WASHINGTON, D.C.- U.S. Supreme Court Justice Ketanji Brown Jackson, a former U.S. District Court judge out of Washington, D.C. and the first Black woman to be confirmed for a seat on the nation's  highest court was sworn-in at noon on Thurs., June 30

Flanked by her husband, Dr. Patrick Jackson, a heart surgeon,  Justice Brown Jackson was sworn in by Chief Justice John Roberts.


President Joe Biden tapped Brown Jackson as his Supreme Court pick earlier this year, the justice ultimately confirmed 53-47 by the U.S. Senate.


Justice Brown Jackson is the court's  third Black justice, behind the late Thurgood Marshall, the court's first Black justice and a Civil Rights icon, and Clarence Thomas, a current member of the court and a conservative justice who routinely votes against Blacks and women relative to public policy issues that come before the court.

Her confirmation is, in no uncertain terms, unprecedented in American history, and her swearing in comes  just days after the court overturned Roe v Wade, the 1973 Supreme Court decision that made abortion legal nationwide.

Vice President Kamala Harris, the nation's first Black and first woman vice president, presided over the Senate confirmation vote as three Senate Republicans, senators Susan Murkowski, Susan Collins and Mitt Romney, broke ranks to join all 50 Democrats in supporting her nomination. The judge and President Biden watched the Senate vote come in from the White House and after Republicans cleared Senate chambers after the vote count was announced Democratic senators gave Jackson a standing ovation.

Flanked by the president and vice president, Brown Jackson said during her speech at the White House after her confirmation that "we've made it, all of us," a likely reference to Black women in America. And she said that "I am the dream and the hope of a slave."
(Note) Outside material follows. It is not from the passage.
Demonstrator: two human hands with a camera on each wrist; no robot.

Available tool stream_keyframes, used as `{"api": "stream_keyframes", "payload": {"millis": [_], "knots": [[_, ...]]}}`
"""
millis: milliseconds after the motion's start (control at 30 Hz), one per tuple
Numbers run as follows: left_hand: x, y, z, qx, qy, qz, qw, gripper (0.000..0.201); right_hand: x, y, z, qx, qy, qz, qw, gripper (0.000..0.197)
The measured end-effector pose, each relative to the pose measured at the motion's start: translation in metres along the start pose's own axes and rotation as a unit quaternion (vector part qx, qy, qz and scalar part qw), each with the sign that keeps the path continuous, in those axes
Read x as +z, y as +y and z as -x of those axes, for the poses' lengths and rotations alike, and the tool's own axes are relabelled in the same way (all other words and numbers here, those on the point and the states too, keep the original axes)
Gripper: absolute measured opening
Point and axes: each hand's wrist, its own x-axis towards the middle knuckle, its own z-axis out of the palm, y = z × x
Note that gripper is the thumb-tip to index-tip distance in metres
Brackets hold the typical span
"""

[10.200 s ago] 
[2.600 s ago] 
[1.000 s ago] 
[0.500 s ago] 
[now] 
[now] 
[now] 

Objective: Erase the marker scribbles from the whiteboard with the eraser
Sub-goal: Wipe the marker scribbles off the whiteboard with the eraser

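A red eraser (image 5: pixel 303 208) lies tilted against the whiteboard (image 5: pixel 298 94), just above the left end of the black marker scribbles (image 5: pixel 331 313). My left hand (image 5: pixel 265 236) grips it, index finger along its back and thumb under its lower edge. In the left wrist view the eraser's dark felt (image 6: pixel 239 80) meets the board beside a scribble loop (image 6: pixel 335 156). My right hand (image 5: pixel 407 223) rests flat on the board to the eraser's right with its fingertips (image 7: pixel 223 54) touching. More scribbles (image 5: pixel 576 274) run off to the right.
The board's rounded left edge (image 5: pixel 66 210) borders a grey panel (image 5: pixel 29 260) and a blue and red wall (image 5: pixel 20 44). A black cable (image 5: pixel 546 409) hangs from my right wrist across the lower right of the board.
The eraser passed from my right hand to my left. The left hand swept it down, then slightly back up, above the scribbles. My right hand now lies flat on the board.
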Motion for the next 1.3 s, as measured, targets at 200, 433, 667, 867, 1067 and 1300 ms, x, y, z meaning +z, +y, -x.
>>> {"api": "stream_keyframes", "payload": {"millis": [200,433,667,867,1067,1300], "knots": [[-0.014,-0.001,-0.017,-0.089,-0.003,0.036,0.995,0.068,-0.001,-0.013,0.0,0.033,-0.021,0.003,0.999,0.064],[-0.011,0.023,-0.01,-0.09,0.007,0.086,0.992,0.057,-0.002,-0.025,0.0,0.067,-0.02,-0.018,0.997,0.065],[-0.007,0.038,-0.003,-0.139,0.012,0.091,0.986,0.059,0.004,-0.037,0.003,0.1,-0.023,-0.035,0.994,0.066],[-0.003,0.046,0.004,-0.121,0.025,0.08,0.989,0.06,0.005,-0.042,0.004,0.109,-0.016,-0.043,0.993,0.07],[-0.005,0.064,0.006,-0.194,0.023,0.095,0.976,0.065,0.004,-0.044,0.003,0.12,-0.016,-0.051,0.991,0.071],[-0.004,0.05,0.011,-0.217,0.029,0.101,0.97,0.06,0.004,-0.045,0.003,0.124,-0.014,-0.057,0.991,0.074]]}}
The retiring U.S. Sen Rob Portman, a Cincinnati Republican, voted against her nomination,  while Ohio's other U.S. senator, Sherrod Brown, a popular JFK-type Cleveland Democrat, supported her, Sen Brown saying in a statement that Justice Jackson is supremely qualified and that her confirmation is historic.

“This is a historic day in our nation’s history, and I was proud to be able to vote to confirm Justice Ketanji Brown Jackson," said Sen. Brown when Brown Jackson was confirmed earlier this year "Justice Jackson’s diverse set of experiences and perspectives have long been lacking from our nation’s highest court. These experiences make her an ideal justice.”
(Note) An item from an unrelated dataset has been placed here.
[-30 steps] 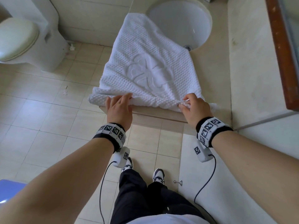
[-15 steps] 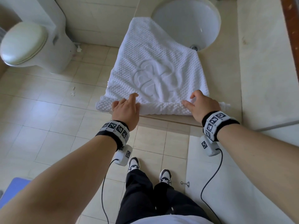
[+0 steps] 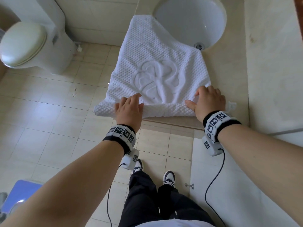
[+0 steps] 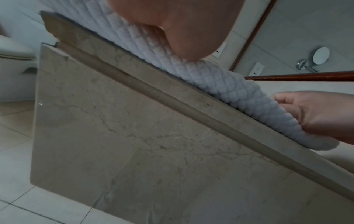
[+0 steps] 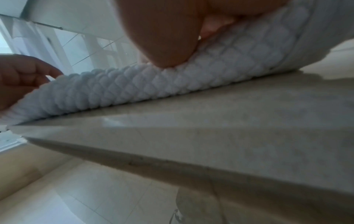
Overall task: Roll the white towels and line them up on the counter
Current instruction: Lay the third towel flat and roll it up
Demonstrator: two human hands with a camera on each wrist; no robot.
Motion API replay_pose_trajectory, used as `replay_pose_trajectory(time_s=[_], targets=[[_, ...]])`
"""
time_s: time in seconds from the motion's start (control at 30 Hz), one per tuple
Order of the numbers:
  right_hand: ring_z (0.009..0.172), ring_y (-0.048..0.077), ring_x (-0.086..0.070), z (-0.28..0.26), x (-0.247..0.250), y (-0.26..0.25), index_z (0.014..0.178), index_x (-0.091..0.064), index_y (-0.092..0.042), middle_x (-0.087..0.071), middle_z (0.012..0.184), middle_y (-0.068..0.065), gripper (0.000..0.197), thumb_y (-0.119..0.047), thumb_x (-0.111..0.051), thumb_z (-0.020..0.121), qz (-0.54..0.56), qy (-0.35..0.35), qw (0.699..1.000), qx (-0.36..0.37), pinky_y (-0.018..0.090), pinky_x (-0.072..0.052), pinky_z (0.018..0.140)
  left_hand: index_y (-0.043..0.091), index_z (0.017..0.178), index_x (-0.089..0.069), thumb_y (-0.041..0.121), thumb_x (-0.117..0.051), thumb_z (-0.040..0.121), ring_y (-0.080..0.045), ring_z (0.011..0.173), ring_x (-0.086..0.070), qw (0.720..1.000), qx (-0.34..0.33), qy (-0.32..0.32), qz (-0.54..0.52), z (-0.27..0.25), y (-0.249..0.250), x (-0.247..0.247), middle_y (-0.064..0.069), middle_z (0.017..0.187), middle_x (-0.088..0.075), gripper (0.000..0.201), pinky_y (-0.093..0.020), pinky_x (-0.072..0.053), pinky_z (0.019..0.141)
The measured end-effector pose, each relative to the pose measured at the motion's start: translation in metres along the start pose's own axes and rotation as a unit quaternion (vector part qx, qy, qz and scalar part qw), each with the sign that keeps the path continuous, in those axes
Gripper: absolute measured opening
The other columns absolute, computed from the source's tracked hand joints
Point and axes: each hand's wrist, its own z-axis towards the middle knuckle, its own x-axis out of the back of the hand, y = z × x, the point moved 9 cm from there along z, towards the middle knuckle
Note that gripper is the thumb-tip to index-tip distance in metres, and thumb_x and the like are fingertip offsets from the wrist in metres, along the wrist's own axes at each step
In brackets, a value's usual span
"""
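A white waffle towel [image 3: 157,63] with a raised flower motif lies spread on the beige counter [image 3: 229,71], its far corner over the sink rim. Its near edge is a thin roll [image 3: 164,110] along the counter's front edge, the left end past the corner. My left hand [image 3: 129,105] lies over the roll's left part, fingers fairly straight onto the flat cloth. My right hand [image 3: 208,100] cups the right end, fingers curled over, thumb along the near side. The wrist views show the roll [image 4: 229,84] [image 5: 134,87] under each thumb, my left hand [image 4: 182,22] and right hand [image 5: 168,37].
A round white sink [image 3: 188,18] is sunk into the counter behind the towel. A toilet [image 3: 24,45] stands to the left on the tiled floor, a blue mat [image 3: 19,194] at the lower left. A wood-framed mirror [image 4: 298,75] runs along the counter's right side.
The hands went from pinching the towel's near edge to lying on top of it. The roll has grown thicker and moved a little away from me.
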Motion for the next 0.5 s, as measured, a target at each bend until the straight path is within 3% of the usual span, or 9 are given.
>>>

On the district court bench in D.C. from 2013 -2021 and until she became a federal appeals court judge last year, Justice Brown Jackson replaced retired Justice Stephen Bryer, whom she once clerked for. Her appointment is not expected to tilt the court's 6-3 conservative majority as Bryer, a  Clinton appointee,  is considered a moderate liberal by most standards.

A Harvard educated judge and Black legal scholar, Justice Brown Jackson will join Justices Sonia Sotomayor and Elena Kagan, both President Obama appointees, as the three who make up the liberal wing of the court.
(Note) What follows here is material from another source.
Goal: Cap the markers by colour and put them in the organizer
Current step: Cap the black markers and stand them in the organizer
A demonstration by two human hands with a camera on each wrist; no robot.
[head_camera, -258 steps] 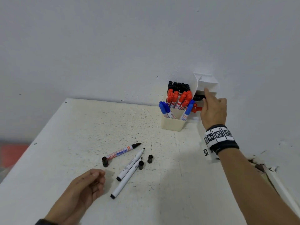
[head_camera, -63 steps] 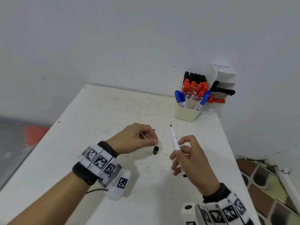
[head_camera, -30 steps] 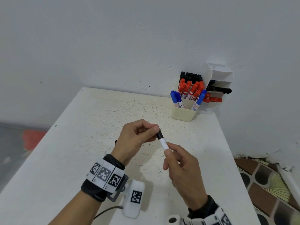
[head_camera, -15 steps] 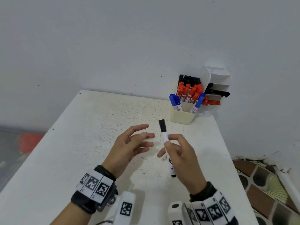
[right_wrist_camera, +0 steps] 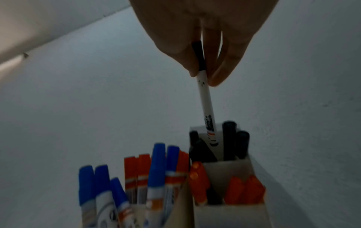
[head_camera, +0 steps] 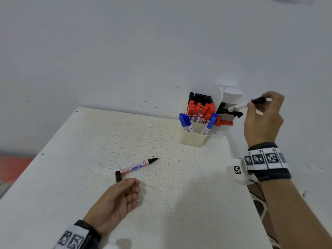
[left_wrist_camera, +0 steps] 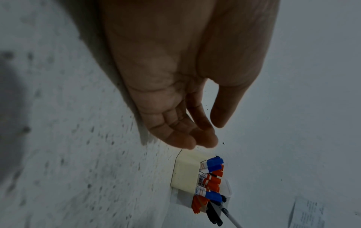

The court's 116th justice, she also joins Kagan, Sotomayer and conservative justice Amy Coney Barrett as one of four women currently on the court, and she is the sixth woman to join the court since its first assembly in 1790, the othertwo of whom were Sandra Day O'Connor and the late Ruth Bader Ginsburg. Also of significance is that she joins the court as the midterm elections near and as the court prepares to hear high profile cases on the death penalty, criminal procedure, and the first amendment, and after its controversial Roe v Wadedecision of June 24, 2022,

During confirmation hearings before the Senate Judiciary Committee she vowed to be independent and to approach cases from a neutral perspective. She also rejected frivolous GOP attacks at those hearings on her judicial record as a judge who was soft on crime as "nothing  further from the truth." And she told Senate Judiciary Committee members, both Democrats and Republicans alike, that her impartial record as a judge over the last decade speaks for itself.

“I have been a judge for nearly a decade now, and I take that responsibility and my duty to be independent very seriously,” Brown Jackson said. “I decide cases from a neutral posture. I evaluate the facts, and I interpret and apply the law to the facts of the case before me, without fear or favor, consistent with my judicial oath.”

When U.S. Sen Cory Booker of New Jersey used his turn at Senate confirmation hearings to introduce a litany of reasons why she is qualified, and then spoke at length on the significance of her nomination and her pathway to becoming a Supreme Court nominee, the judge broke into tears.

President Biden,  a former U.S. senator who was vice president under Barack Obama, the country's first Black president and a former U.S. senator himself, ousted incumbent Republican president Donald Trump to take the White House in 2020. Thereafter, he  fulfilled his campaign promise of nominating a Black woman for the U.S. Supreme Court when he did so earlier this year.  At the time, the president, a staunch Democrat, called Brown Jackson one of the nation’s brightest legal minds  and said that she has "a deep understanding of the Constitution as an enduring charter of liberty, much like Breyer."

Born in Washington, D.C. and raised in Florida, Jackson attended Harvard University both for undergraduate studies and law school, where,like Obama, she served as an editor on the Harvard Law Review.

She began her legal career with three clerk ships, including one with Justice Bryer, whom she would later replace on the nation's highest court. Though President Biden nominated her to the  United States Court of Appeals for the District of Columbia in 2021 to replace Merrick Garland, now the U.S. attorney general with the Biden administration, it was then president Obama who nominated to her prior judgeship as  a  district judge for the U.S. District Court for the District of Columbia.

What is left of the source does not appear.